I was heading home from Dayton, and i didn't want to hear bluegrass or classical music, and of course no station plays jazz. I'd had my fill of seventies rock, so I found a nice modern metal station to cruise too.

Now, I like heavy metal. It's good driving music, particularly when your car is so underpowered as my little work truck. Rock makes you want to push down on the loud pedal, and with my truck, I have to push down on it to go anywhere.

But I noticed something interesting. I grew up in the era of Black Sabbath (with Ozzy), Deep Purple, Alice Cooper and, of course Led Zeppelin. They rocked hard, and had their dark little songs, but sooner or later event he most progressive station would decide they were suffering from a Stevie Nicks deficit and she or Elton John would come on. So you'd get something nice and romantic. Even our protest songs had a hopeful tone.

Now as a 22 year old virgin I was as cynical as anyone about romance. Of course i wanted romance in my life, but love had never really touched me, and besides, that was for guys who were 'whipped' But at the end of the day I did still want to fall in love, and experience the sort of bliss that comes once per lifetime.

But today's rock has a very different ethos.
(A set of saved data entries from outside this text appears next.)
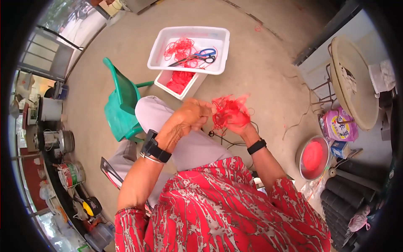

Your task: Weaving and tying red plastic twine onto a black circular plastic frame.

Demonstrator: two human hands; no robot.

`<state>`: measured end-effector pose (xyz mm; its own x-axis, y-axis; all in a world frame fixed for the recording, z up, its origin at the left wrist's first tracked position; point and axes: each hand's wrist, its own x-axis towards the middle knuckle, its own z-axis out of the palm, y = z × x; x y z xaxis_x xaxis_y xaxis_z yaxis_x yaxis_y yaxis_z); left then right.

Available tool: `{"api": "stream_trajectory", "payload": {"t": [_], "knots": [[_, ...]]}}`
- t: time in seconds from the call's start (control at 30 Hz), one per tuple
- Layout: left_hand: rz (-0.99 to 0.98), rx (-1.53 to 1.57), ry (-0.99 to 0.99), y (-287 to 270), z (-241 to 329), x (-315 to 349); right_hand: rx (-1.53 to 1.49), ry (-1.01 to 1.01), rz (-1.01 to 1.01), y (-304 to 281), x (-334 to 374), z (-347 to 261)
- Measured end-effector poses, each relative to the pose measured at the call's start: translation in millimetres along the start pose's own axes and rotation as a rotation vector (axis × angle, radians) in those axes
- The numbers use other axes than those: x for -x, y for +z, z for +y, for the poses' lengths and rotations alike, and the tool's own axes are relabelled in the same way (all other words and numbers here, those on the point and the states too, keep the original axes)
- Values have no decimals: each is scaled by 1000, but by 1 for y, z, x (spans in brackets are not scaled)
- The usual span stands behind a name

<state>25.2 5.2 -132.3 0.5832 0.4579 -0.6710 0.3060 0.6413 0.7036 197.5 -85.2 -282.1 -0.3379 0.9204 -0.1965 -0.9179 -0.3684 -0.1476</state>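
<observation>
My right hand (240, 122) grips a loose bundle of thin red netting (226, 110), whose strands partly cover the fingers and blur at the top. At the bundle's left edge, my left hand (195, 114) is closed, its fingertips pinching the red strands. Beyond both hands stands a shallow white tray (226, 50) with tangled red string (180, 48) in it. Blue-handled scissors (205, 53) and black-handled scissors (208, 59) lie across that string. A white box (193, 86) under the tray holds more red material (179, 82).
A green plastic chair (121, 105) stands left of my knee. To the right are a metal basin (301, 161) with red contents, a purple bag (342, 126) and a round tabletop (352, 84). Dark cables (235, 143) lie on the floor. Pots (65, 141) line the left side.
</observation>
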Motion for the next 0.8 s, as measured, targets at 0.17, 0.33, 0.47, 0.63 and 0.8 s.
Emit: {"api": "stream_trajectory", "payload": {"t": [0.17,0.33,0.47,0.63,0.8], "knots": [[-46,-3,-29,-2,6,-2,283,-301,32,-7,-11,7],[-16,-15,-18,-3,8,3,716,-328,115,-37,-5,5],[-6,6,-22,-14,11,11,601,-233,249,10,4,-11],[46,-47,32,-14,20,13,869,-365,387,-19,13,-11],[110,-42,132,-17,32,32,1688,-673,160,-22,18,-36]]}}
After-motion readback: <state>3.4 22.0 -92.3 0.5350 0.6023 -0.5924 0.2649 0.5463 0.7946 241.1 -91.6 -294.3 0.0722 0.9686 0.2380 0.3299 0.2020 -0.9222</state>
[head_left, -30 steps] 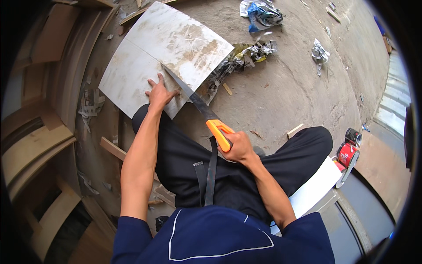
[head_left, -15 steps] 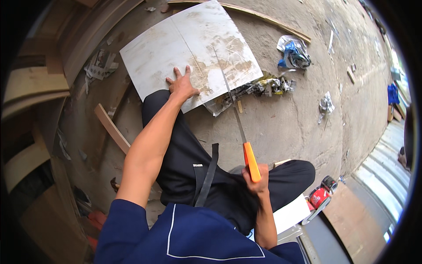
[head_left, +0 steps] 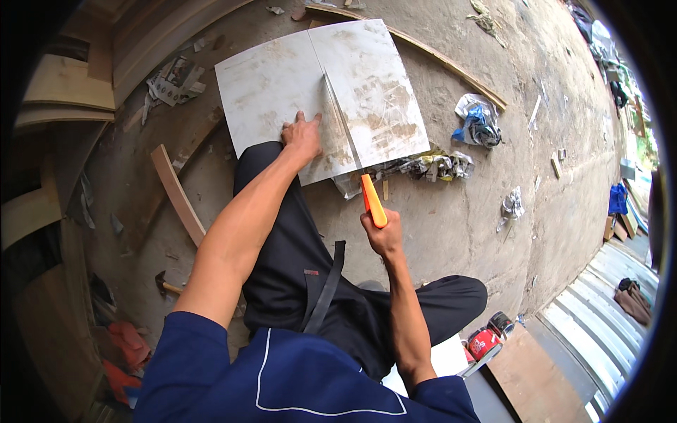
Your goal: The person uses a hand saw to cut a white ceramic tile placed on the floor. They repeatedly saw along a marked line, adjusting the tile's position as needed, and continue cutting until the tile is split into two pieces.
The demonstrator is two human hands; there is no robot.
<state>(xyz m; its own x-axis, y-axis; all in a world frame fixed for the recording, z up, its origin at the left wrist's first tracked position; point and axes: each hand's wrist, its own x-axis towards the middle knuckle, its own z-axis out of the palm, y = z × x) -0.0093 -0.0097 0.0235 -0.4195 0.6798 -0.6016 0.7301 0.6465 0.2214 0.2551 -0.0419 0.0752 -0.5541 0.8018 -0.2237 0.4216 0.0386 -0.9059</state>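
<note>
A scuffed white board (head_left: 264, 84) with brown smears lies in front of me, its near left corner by my knee. Flat on it presses my left hand (head_left: 304, 138), fingers spread. My right hand (head_left: 383, 231) is wrapped round the orange and yellow handle of a hand saw (head_left: 343, 123). The saw's blade slants across the right part of the board, its tip toward the far side. A thin dark line runs from the board's far edge toward the blade tip. Whether the teeth sit inside a cut, I cannot tell.
Crumpled foil and paper (head_left: 430, 166) stick out beneath the board's near right edge. A long wood strip (head_left: 451, 63) lies behind it. Blue and clear plastic (head_left: 479, 121) rests to the right. A curved wood piece (head_left: 176, 194) and a hammer (head_left: 166, 283) are at my left, red tape (head_left: 484, 343) at lower right.
My right hand has pushed the saw forward and to the left, so the handle is now near the board's near edge. The left hand remains flat on the board. The view has shifted slightly.
</note>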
Singers shout to the point where their voice breaks up. Sometimes that can be effective but one song really got my goat, because the song was sung from the point of view of a slacker who didn't want anyone reminding him that maybe, perhaps he ought to get a job and start living his life instead of trying to watch it from the outside. This is particularly poignant today because my friend Julie has a 20 year old daughter who thinks work is something for 'the little people. By which she means her mother. But as I went on listening the lyrics didn't get any happier. There was a cheery little narration of a date rape, another guy whining about how 'This house is not a home' because his partner gets pissed off when every day she comes home and finds him stoned. There wasn't one single pleasant or uplifting lyric the entire hour, and the tonal constructions seemed designed to imply blackness.

Now I'm not suggesting we go country or anything. Years ago i spent hours auditing a truck stop on 'Done Me Wrong Monday'. Five hours of pedal steel guitar crying in a minor key is more than enough to make anyone Norman Bates. In fact that day inspired me to write my first country song, based on the uplifting, true story of man who paid $4 for a prostitute, got VD and gave it to his wife. But when they aren't getting jingoistic country songs often celebrate the lives of ordinary people, and they recognize that doing a good job, loving your wife and raising good kids is noble enough work for anyone.

The relentless blackness left me wondering. Is this all we see or have to say? Where are the songs of hope and togetherness? Where are the love songs for this angry world?